Andrew v. Sanford

Decision Date13 December 1930
Docket Number40379
Citation233 N.W. 529,212 Iowa 300
PartiesL. A. ANDREW, State Superintendent of Banking, Appellant, v. G. L. SANFORD, Appellee
CourtIowa Supreme Court

REHEARING DENIED APRIL 14, 1931.

Appeal from Van Buren District Court.--E. S. WELLS, Judge.

Action to recover superadded liability against the defendant as an alleged stockholder in an insolvent bank. The district court held that the defendant was not liable and the plaintiff appeals.

Affirmed.

John Fletcher, Attorney-general, and Calhoun & Calhoun, for appellant.

McBeth & Stong, for appellee.

ALBERT J. EVANS, STEVENS, FAVILLE, and DE GRAFF, JJ., WAGNER and KINDIG, JJ., concurring.

OPINION

ALBERT, J.

The facts in this case, as shown by the record, are that the Iowa Savings Bank of Douds was duly incorporated under the laws of the State of Iowa and doing a general banking business.
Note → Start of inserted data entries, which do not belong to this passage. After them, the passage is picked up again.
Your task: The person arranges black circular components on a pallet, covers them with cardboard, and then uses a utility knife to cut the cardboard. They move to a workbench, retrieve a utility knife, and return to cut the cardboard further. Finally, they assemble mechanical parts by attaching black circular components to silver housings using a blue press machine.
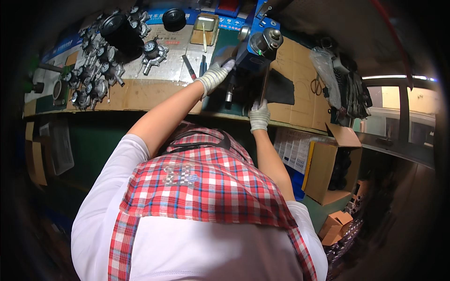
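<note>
A blue bench press with a round metal hub stands at the back of the bench. My right hand, in a striped knit glove, is closed around the lower end of the press's long lever, which points down toward me. My left hand, gloved alike, reaches to the left side of the press head. Its fingertips are against something dark there, and I cannot make out what they hold. Below them, a dark rod with a shiny metal tip points toward the bench's front edge.
Several metal pump-like parts crowd the left, beside a black cylinder. A utility knife and a blue-handled tool lie near my left wrist. Scissors and a black cloth lie right. A cardboard box stands below the bench.
</note>
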Motion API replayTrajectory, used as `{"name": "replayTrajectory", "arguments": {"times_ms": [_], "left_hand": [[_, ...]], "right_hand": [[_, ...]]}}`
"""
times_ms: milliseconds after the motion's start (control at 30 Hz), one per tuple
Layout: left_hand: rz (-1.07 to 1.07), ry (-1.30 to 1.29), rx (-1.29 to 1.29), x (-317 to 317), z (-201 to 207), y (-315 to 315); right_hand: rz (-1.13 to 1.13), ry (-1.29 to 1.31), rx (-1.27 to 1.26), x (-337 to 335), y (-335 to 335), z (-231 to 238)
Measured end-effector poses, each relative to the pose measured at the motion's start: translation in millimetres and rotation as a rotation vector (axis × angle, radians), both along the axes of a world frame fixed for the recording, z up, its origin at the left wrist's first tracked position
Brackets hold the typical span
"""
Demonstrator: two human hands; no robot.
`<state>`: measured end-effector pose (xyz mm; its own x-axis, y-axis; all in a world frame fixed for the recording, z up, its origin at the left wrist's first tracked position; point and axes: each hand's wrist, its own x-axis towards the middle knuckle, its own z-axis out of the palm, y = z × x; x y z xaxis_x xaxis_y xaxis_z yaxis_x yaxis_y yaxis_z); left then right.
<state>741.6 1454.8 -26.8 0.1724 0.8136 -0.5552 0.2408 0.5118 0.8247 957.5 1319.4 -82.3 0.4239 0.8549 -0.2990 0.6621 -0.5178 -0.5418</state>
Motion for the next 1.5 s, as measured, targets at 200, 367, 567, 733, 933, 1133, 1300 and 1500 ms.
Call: {"name": "replayTrajectory", "arguments": {"times_ms": [200,367,567,733,933,1133,1300,1500], "left_hand": [[0.05,0.231,0.201,16,-35,22],[0.183,0.257,-0.005,21,42,-2],[0.21,0.09,0.063,-34,14,-28],[0.143,0.096,0.238,-80,73,-50],[-0.14,0.255,0.625,-143,120,-58],[-0.285,0.121,0.801,-236,152,-48],[-0.116,-0.057,0.229,-247,181,-49],[-0.277,-0.072,0.149,-242,191,-49]], "right_hand": [[0.075,0.464,-0.211,13,-59,177],[0.037,1.526,-0.032,59,-72,285],[-0.204,1.304,-0.136,0,-44,174],[-0.217,1.284,-0.21,-103,23,151],[-0.038,1.311,0.015,-180,52,169],[0.332,0.732,0.351,-212,44,175],[0.484,0.427,0.804,-221,33,183],[0.615,0.155,0.913,-222,27,180]]}}
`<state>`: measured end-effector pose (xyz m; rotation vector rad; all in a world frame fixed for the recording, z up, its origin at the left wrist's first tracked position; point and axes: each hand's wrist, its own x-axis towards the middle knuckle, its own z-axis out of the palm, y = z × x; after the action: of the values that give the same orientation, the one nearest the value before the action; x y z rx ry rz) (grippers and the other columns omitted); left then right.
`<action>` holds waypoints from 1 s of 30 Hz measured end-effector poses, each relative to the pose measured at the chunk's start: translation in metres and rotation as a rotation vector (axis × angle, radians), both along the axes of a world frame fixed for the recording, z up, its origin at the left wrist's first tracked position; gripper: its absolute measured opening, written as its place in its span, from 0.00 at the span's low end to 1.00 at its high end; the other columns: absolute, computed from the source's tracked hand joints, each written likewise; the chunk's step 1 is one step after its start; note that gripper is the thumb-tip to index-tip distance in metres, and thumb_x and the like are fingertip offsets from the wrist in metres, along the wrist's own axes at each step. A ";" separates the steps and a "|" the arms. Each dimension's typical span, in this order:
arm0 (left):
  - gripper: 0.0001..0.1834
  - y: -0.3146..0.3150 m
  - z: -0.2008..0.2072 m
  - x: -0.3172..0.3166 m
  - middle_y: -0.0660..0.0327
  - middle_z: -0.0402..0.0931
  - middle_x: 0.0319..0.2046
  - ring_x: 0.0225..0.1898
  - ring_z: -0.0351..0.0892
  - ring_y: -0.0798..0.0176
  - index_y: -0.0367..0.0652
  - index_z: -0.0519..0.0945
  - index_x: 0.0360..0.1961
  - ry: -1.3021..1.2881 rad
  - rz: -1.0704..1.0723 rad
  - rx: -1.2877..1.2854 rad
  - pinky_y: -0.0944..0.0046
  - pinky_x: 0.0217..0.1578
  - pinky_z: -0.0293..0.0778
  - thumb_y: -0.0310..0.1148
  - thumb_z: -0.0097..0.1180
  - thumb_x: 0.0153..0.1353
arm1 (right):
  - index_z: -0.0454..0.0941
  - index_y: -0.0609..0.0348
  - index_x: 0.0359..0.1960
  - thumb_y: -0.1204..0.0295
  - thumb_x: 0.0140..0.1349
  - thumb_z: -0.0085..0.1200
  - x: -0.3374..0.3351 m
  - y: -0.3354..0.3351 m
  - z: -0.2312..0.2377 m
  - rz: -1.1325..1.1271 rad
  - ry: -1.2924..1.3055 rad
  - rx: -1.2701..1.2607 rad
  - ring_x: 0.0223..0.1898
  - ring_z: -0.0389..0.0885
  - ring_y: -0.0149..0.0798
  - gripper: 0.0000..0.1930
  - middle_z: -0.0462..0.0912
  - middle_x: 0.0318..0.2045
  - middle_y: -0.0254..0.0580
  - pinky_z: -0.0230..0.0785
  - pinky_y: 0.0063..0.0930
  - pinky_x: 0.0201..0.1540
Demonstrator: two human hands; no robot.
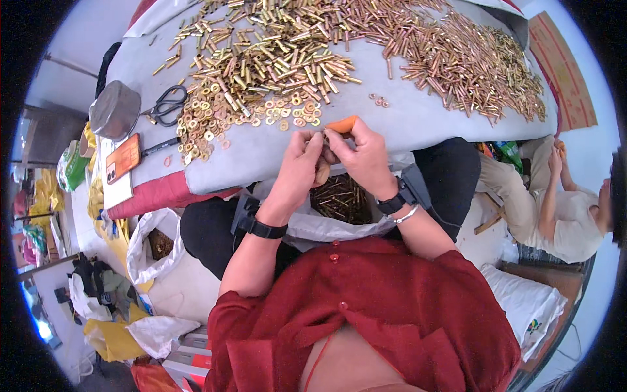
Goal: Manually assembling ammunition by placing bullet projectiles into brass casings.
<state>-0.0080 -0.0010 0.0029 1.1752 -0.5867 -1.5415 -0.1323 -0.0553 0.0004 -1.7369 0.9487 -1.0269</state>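
Note:
My left hand (304, 159) and my right hand (360, 155) meet at the table's near edge, with thumbs and fingertips pinched together. Whatever small piece they hold is hidden by the fingers. Something orange (342, 124), perhaps a finger cover, shows at my right index finger. Just beyond my hands lie flat brass-coloured washers (208, 124). Past those spreads a heap of short brass-coloured tubes (274, 62), and farther right a large pile of thin coppery metal rods (467, 65). Below my hands, an open white sack (313, 228) in my lap holds dark metal rods (341, 198).
On the grey-covered table (372, 124) are a few loose washers (379, 100), black-handled scissors (168, 106), a metal bowl (115, 110), a black pen (160, 146) and an orange phone (123, 159). Another white sack (153, 261) stands at left on the floor. Another person (568, 215) sits at right.

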 end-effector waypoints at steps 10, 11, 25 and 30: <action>0.11 -0.001 -0.002 -0.004 0.66 0.68 0.23 0.16 0.61 0.77 0.44 0.65 0.41 -0.056 -0.013 -0.018 0.76 0.13 0.54 0.40 0.40 0.67 | 0.75 0.58 0.38 0.71 0.51 0.57 -0.022 -0.012 -0.002 0.061 0.288 -0.740 0.33 0.75 0.48 0.12 0.78 0.33 0.43 0.68 0.37 0.34; 0.12 -0.001 -0.002 -0.003 0.65 0.69 0.24 0.15 0.61 0.76 0.44 0.65 0.41 -0.042 0.009 -0.017 0.76 0.13 0.54 0.41 0.40 0.67 | 0.75 0.58 0.38 0.71 0.51 0.57 -0.025 -0.021 -0.002 0.065 0.287 -0.741 0.33 0.75 0.48 0.12 0.78 0.33 0.43 0.68 0.37 0.34; 0.10 -0.005 -0.007 -0.004 0.61 0.73 0.25 0.13 0.60 0.76 0.44 0.62 0.40 -0.053 0.018 -0.004 0.75 0.11 0.52 0.39 0.39 0.67 | 0.79 0.58 0.35 0.79 0.53 0.50 -0.023 -0.053 -0.008 -0.076 0.344 -0.465 0.34 0.72 0.45 0.09 0.75 0.29 0.44 0.65 0.36 0.38; 0.10 -0.006 -0.006 -0.004 0.59 0.72 0.23 0.11 0.62 0.76 0.39 0.62 0.39 -0.104 0.019 -0.004 0.75 0.10 0.56 0.36 0.39 0.67 | 0.79 0.60 0.36 0.80 0.55 0.50 -0.007 -0.012 -0.002 0.060 0.082 -0.154 0.31 0.76 0.42 0.08 0.76 0.32 0.46 0.69 0.28 0.33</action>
<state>-0.0117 -0.0068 -0.0033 1.2601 -0.6453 -1.4694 -0.1388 -0.0676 -0.0020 -1.9363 0.8825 -1.0194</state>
The defendant, Grover L. Sanford, was originally the owner of one share of stock in said bank of the par value of $ 100, and his name so appeared on the books of the bank. On or about the 14th day of July, 1924, he sold this share of stock, in good faith, to R. C. Cramlet, receiving a valuable consideration therefor. Sanford went to the bank, advised the officers of the bank of the sale, and directed them to make a transfer of the same to Cramlet. Carson, the officer with whom the conversation was had, said he would make the transfer on the books. With reference to this matter, Sanford testified that Carson "did not ask me to sign any written transfer of any kind at the time, nor at any time did he ever ask me to execute a written assignment of the stock."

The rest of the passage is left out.